Astreindre les plus démunis à payer une partie de leurs soins, repousser l’ouverture des droits pour les autres, ces mesures adoptées à la sauvette par les parlementaires fleurent bon « les pauvres doivent payer ».

 

Il s’agit de prévenir les fraudes disent-ils : comme si les plus démunis étaient, par essence, ceux qui fraudent !

 

Peu importe que soient ainsi concernés parents et enfants, peu importe que ces derniers soient doublement victimes en tant qu’enfants et en tant qu’enfants de pauvres.

 

Les logiques à l’œuvre sont lourdes de sens : de la restriction des droits sociaux à la criminalisation de situations d’exclusion, le législateur d’aujourd’hui renoue avec la vieille rengaine des « classes dangereuses » dont il faut, par tous moyens, se prémunir.

 

Immorales, ces mesures le sont parce qu’elles frappent ceux qui peuvent le moins se défendre.

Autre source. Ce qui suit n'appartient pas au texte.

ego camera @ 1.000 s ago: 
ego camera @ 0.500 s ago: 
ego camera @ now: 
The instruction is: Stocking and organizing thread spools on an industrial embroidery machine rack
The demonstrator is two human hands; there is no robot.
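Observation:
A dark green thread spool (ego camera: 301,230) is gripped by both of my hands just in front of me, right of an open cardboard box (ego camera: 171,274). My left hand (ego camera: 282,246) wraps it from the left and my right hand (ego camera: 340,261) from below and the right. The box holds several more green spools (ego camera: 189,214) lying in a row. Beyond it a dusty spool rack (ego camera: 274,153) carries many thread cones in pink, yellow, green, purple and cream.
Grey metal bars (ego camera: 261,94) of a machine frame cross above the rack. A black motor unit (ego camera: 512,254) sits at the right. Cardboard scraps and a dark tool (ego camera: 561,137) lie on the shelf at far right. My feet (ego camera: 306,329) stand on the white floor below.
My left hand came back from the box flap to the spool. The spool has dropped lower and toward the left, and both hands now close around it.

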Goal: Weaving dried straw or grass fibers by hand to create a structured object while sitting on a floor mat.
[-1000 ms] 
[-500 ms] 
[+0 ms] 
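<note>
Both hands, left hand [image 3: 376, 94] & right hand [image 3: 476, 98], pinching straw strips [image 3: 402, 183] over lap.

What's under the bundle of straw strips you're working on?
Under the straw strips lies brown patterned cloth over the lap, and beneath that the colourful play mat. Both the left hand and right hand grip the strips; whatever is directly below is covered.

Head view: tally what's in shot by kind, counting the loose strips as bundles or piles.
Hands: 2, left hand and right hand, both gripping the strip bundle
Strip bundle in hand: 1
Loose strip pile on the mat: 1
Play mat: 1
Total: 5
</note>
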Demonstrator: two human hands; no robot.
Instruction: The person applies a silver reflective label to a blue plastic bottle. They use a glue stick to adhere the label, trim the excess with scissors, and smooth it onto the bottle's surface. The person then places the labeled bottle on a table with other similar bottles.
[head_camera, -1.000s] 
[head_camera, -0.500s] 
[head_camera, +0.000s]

Scandaleuses, ces mesures le sont aussi si l’on veut bien comprendre que, loin de prévenir la fraude, elles l’officialisent : comment ceux qui n’ont pas de travail vont-ils assumer ces charges si ce n’est en rejoignant les bataillons des travailleurs au noir au bénéfice des plus nantis ou de « patrons-voyous ». En votant ces dispositions, le législateur s’est transformé en proxénète de la pauvreté.

 

Loin d’être un dérapage, ces décisions s’inscrivent dans un processus où la démocratie ordonne la société entre ceux qui disposent des moyens nécessaires à l’exercice de leurs droits de citoyens et ceux qui en sont privés.

 

La démocratie pas plus que les droits de l’Homme ne se partagent : restreindre les droits sociaux, c’est repousser en dehors de la société des hommes, des femmes et des enfants qui ne demandent qu’à vivre dignement. C’est ce droit, pourtant élémentaire, que ces mesures remettent en cause.